Ce fut vers cette époque qu’elle se montra tout d’un coup très-tendre à l’égard de M. de Plouguern. Il y avait, depuis plusieurs mois, de la brouille entre eux. Le sénateur, fort assidu auprès d’elle, et qui venait assister presque chaque matin à son lever, s’était un beau jour fâché de se voir consigné à la porte de son cabinet, lorsqu’elle faisait sa toilette. Elle rougissait, prise d’un caprice de pudeur, ne voulant plus être taquinée, gênée, disait-elle, par les yeux gris du vieillard où s’allumaient des flammes jaunes. Mais lui, protestait, refusait de se présenter, comme tout le monde, aux heures où sa chambre s’emplissait de visites. N’était-il pas son père ? ne l’avait-il pas fait sauter sur ses genoux toute petite ? Et il racontait avec un ricanement les corrections qu’il se permettait de lui administrer jadis, les jupes relevées. Elle finit par rompre, un jour où, malgré les cris et les coups de poing d’Antonia, il était entré pendant qu’elle se trouvait au bain.
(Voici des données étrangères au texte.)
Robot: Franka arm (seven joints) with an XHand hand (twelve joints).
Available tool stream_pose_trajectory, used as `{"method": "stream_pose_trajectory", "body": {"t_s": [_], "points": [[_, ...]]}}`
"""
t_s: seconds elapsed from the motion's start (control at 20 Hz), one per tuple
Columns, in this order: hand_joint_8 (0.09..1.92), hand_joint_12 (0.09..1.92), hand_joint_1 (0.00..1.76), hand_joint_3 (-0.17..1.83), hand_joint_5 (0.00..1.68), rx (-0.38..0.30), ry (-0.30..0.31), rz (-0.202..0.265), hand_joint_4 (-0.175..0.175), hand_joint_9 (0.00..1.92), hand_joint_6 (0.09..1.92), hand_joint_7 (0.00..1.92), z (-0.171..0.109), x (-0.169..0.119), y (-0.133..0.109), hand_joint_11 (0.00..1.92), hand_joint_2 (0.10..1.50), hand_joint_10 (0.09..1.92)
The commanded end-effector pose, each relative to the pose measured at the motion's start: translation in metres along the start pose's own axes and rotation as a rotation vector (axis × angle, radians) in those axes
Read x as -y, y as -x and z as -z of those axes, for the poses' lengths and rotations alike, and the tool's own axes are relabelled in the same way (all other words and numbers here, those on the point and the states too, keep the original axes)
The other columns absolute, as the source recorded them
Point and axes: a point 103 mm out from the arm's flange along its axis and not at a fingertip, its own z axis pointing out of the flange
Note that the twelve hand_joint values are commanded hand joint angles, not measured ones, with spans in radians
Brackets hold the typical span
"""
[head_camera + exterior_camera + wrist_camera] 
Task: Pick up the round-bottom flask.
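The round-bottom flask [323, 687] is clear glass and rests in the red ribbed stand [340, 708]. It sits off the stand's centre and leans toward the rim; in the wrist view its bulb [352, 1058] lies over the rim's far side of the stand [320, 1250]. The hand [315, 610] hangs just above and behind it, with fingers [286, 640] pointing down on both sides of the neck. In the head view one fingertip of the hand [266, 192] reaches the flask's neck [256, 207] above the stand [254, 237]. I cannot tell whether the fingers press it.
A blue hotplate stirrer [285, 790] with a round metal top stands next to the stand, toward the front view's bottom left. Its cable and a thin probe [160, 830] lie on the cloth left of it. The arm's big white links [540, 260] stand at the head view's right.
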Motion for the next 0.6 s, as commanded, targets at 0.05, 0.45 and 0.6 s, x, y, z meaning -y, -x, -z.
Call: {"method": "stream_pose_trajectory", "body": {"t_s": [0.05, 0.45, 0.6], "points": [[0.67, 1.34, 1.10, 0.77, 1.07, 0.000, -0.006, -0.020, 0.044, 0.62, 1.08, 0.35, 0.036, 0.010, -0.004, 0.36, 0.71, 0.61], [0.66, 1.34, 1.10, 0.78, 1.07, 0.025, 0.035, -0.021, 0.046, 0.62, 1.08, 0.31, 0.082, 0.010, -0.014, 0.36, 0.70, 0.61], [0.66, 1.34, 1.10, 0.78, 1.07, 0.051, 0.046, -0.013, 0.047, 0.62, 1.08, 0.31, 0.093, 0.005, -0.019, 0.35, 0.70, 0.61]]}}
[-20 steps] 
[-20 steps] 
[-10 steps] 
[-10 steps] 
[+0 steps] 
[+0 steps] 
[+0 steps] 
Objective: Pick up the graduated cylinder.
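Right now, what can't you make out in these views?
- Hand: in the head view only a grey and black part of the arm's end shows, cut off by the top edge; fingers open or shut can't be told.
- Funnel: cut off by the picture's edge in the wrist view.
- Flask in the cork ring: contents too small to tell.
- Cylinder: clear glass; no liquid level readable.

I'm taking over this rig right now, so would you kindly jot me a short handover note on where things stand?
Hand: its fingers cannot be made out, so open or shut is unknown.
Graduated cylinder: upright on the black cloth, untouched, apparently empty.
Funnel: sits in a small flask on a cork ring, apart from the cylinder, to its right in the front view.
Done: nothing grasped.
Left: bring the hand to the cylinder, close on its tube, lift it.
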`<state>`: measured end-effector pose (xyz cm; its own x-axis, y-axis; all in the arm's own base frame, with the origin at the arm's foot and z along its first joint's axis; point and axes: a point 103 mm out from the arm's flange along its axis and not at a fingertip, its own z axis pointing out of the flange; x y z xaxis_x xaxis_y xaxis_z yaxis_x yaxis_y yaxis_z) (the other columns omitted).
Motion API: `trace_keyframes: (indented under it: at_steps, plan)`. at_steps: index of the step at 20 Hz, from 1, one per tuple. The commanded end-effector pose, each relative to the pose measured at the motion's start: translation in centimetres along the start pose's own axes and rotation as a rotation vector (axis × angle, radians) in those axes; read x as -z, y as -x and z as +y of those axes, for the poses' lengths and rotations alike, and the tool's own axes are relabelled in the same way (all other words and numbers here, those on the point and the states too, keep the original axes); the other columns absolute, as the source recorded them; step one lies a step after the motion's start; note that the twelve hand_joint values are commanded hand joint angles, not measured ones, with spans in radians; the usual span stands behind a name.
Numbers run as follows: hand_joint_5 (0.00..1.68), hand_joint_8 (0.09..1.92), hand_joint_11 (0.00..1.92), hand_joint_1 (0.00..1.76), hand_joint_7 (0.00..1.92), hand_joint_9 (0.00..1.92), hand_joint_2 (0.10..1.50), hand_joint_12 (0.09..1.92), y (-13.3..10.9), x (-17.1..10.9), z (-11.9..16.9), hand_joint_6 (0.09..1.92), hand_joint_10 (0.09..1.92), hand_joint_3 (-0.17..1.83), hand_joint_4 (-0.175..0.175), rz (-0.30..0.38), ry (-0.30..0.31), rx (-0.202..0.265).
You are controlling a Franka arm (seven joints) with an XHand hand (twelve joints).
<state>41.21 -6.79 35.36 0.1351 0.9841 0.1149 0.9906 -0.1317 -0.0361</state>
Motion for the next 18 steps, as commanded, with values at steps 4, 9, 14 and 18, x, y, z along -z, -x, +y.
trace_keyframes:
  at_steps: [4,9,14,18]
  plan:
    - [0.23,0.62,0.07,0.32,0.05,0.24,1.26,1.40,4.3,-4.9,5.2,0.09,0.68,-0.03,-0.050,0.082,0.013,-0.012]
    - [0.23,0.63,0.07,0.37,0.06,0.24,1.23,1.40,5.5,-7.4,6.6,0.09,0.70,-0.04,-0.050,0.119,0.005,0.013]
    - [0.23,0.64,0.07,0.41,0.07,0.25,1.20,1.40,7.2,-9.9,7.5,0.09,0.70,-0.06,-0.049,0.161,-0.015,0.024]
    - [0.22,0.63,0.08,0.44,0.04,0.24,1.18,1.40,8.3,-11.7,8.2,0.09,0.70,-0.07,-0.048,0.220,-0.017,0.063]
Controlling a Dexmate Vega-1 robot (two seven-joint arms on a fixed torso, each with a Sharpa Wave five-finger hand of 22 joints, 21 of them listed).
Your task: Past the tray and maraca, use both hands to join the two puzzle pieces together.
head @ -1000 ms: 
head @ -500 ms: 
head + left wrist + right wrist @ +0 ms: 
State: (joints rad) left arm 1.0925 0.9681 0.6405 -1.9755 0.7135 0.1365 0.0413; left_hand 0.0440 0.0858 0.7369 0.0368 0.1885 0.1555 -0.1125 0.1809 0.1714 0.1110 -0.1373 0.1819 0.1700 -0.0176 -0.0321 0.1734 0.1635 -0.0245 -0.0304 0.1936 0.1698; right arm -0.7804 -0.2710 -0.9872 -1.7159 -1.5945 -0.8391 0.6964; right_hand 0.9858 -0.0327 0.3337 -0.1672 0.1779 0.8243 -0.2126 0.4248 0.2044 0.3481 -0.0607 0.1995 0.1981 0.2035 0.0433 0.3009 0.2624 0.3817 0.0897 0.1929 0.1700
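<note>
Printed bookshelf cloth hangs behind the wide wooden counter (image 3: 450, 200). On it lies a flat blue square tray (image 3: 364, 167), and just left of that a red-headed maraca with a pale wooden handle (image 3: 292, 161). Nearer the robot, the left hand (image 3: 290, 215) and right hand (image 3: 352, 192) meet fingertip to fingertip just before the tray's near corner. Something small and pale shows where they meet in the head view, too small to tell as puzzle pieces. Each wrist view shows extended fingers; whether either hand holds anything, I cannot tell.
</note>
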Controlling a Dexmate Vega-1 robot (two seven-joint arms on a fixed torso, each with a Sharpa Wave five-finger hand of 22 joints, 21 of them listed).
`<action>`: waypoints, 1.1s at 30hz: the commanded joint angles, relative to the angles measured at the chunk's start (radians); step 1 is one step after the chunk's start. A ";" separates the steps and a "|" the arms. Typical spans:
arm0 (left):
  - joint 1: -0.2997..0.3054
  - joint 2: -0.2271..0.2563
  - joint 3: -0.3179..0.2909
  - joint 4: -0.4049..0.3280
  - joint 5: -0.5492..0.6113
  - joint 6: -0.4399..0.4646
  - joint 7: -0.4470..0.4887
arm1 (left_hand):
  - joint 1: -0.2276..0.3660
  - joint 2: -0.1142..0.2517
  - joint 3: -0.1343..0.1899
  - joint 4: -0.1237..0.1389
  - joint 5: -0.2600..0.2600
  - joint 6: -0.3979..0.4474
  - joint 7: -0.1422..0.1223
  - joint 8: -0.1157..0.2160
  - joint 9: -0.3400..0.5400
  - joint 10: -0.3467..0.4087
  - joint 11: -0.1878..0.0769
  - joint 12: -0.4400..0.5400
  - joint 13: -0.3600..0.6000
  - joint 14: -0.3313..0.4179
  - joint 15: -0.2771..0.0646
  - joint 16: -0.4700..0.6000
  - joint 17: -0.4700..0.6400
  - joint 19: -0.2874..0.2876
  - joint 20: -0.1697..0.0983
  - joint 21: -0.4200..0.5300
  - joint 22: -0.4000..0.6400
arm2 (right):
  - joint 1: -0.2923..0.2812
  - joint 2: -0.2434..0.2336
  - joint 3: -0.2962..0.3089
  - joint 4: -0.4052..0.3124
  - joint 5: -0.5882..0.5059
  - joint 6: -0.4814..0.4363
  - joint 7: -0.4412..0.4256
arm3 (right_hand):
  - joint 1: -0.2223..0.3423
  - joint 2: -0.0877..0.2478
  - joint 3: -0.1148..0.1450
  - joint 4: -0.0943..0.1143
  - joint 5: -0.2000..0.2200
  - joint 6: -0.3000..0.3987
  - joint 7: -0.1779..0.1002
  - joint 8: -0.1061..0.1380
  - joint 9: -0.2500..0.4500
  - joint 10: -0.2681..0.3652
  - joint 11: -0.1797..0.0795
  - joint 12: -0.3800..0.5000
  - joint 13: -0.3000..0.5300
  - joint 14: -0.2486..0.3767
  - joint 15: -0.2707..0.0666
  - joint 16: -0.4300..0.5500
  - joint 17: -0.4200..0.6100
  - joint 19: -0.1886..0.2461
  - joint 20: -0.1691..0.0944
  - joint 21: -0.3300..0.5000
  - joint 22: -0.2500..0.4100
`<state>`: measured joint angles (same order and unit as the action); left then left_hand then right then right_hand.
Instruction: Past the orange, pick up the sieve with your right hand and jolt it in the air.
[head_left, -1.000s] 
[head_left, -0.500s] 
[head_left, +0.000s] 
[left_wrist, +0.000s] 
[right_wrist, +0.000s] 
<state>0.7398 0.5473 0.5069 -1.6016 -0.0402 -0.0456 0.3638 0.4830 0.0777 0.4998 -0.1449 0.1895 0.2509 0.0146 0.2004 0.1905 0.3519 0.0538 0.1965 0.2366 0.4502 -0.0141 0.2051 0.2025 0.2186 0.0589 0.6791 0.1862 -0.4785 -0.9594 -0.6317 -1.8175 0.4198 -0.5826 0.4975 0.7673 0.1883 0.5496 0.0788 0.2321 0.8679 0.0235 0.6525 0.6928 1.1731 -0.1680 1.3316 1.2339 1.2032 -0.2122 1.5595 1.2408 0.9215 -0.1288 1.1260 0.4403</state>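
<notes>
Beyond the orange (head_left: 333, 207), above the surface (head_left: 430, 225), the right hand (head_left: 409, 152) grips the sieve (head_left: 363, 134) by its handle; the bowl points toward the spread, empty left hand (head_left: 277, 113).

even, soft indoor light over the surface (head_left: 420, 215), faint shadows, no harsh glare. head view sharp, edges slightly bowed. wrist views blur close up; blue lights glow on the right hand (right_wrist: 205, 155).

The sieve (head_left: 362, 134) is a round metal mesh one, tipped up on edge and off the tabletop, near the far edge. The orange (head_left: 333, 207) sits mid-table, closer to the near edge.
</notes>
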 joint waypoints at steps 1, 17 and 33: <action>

Quand M. Kahn ou le colonel Jobelin lui demandait des nouvelles de M. de Plouguern, elle répondait d’un air pincé :

— Il rajeunit, il n’a pas vingt ans… Je ne le vois plus.

Puis, brusquement, on ne rencontra que M. de Plouguern chez elle. À toute heure, il était là, dans les coins du cabinet de toilette, au fond des trous intimes de la chambre. Il savait où elle serrait son linge, lui passait une chemise ou une paire de bas ; même on l’avait surpris en train de lui lacer son corset. Clorinde montrait le despotisme d’une jeune mariée.